The CEO of Mercedes Benz USA, Steve Cannon, recently stated that “customer experience is the new marketing.” What does he mean by this? He is saying that there are so many opportunities for interaction between employees and customers that they far outweigh the small amount of time that a customer spends with any sort of marketing material.
CUSTOMERS AND SOCIAL MEDIA
Think about it: A customer may read an advertisement on a train or on a website that takes all of 20 seconds. It may raise awareness or remind the customer what a brand means to them. But that same customer may reach out to your company directly in a myriad of ways through social media.
Email, texts, online chat, Twitter, Facebook, Instagram. The list goes on and will continue to grow. These are all interaction points that did not exist until recently. What Cannon is calling for is consistency in service and communication through these touch points. Additionally, customers use these same channels to relay their experiences to all of their contacts.
DELIVER A CONSISTENT MESSAGE
These dispersed opportunities for customers to sound off about a brand raise many issues for marketing departments trying to shape the public's perception about the brand. It's actually not unlike instructor-led training or shoulder-to-shoulder coaching models for training a dispersed employee base. Think about it. Every trainer will have his or her own ways of doing things. Even with a standardized curriculum, you can't control the trainer's relative mood on any given day.
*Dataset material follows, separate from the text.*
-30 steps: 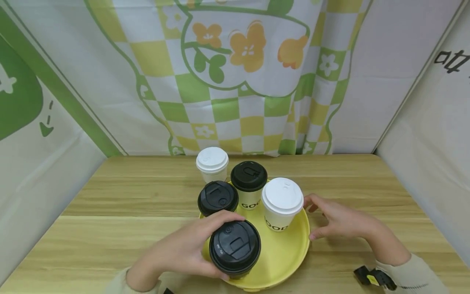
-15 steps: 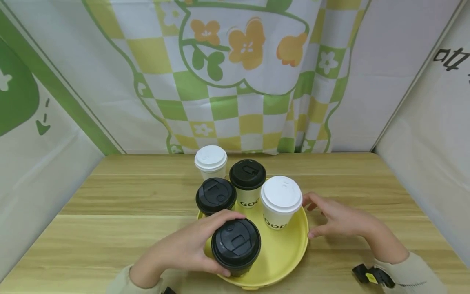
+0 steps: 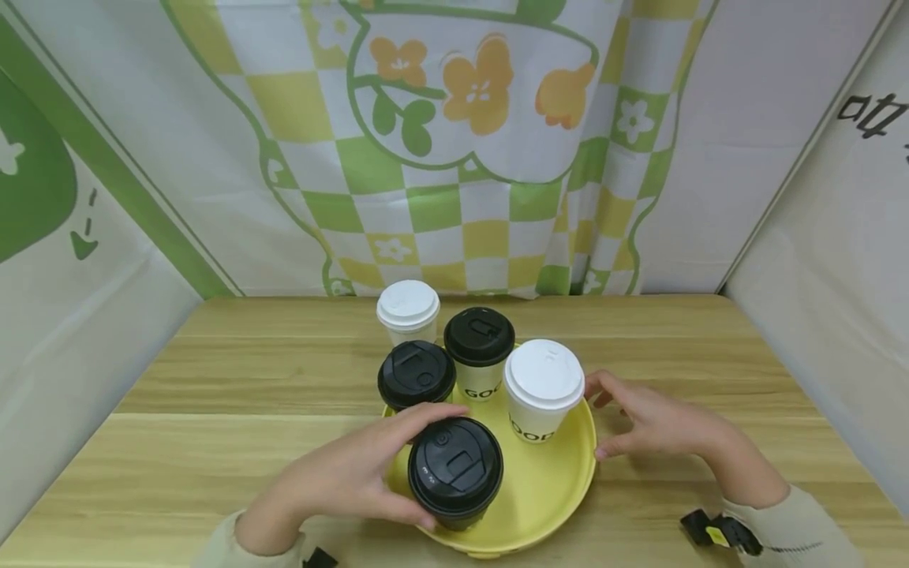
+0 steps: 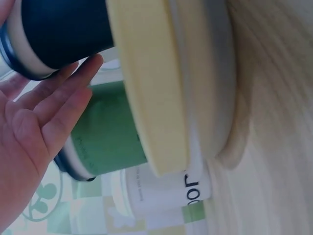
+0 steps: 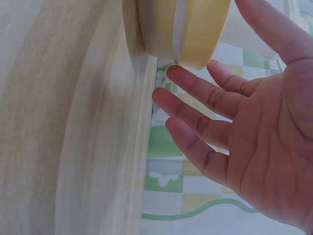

Social media is just as much of a presence in the training world as the consumer space (social learning, anyone?). Thankfully, there is a standardized way to deliver training across a diverse, geographically dispersed audience. Custom e-learning is an effective vehicle to deliver the same content and unique message to all of your employees. When all employees take the same e-learning course, there is less room for misinterpretation of the learning experience. It’s also more engaging than typical corporate training.
In the same speech, Cannon said that he learned over 70% of Mercedes Benz employees had never driven one of the company’s cars. He explained, “you never get to a great Customer Experience unless you deal with your employees first.” Mercedes Benz put 750 cars on the road for their employees to test drive, learn about, and have an experience that was “tangible and worth something.” An effort of this scale might not be realistic for all companies, though.
E-LEARNING AS AN EXPERIENCE
NogginLabs’ client Delta Air Lines realized this was true as well. Delta has an entire staff of customer service representatives that handle calls, chats, and messages from customers looking to book travel around the world. Most of these representatives have not visited all of the cities that Delta flies to, yet these same employees are the people expected to speak enthusiastically about international destinations with millions of customers.
We created a course to give Delta customer service employees some useful information about all of the cities Delta flies to in a simulated environment that was familiar to them.
Oh, and we made it fun. After the first two months, Delta call center representatives had voluntarily logged more than 16.2 million minutes of game time. “From knowledge about our products and services, to improving customer service and selling, this game will undoubtedly improve the reservations experience for our customers,” reported Delta.
NogginLabs has proved again and again that our custom e-learning delivers effective and consistent messages to learners. We engage your employees, so they, in turn, can engage your customers through meaningful interactions. You don't have to take it from us, but from one of the car industry's leading brands—it’s worth something.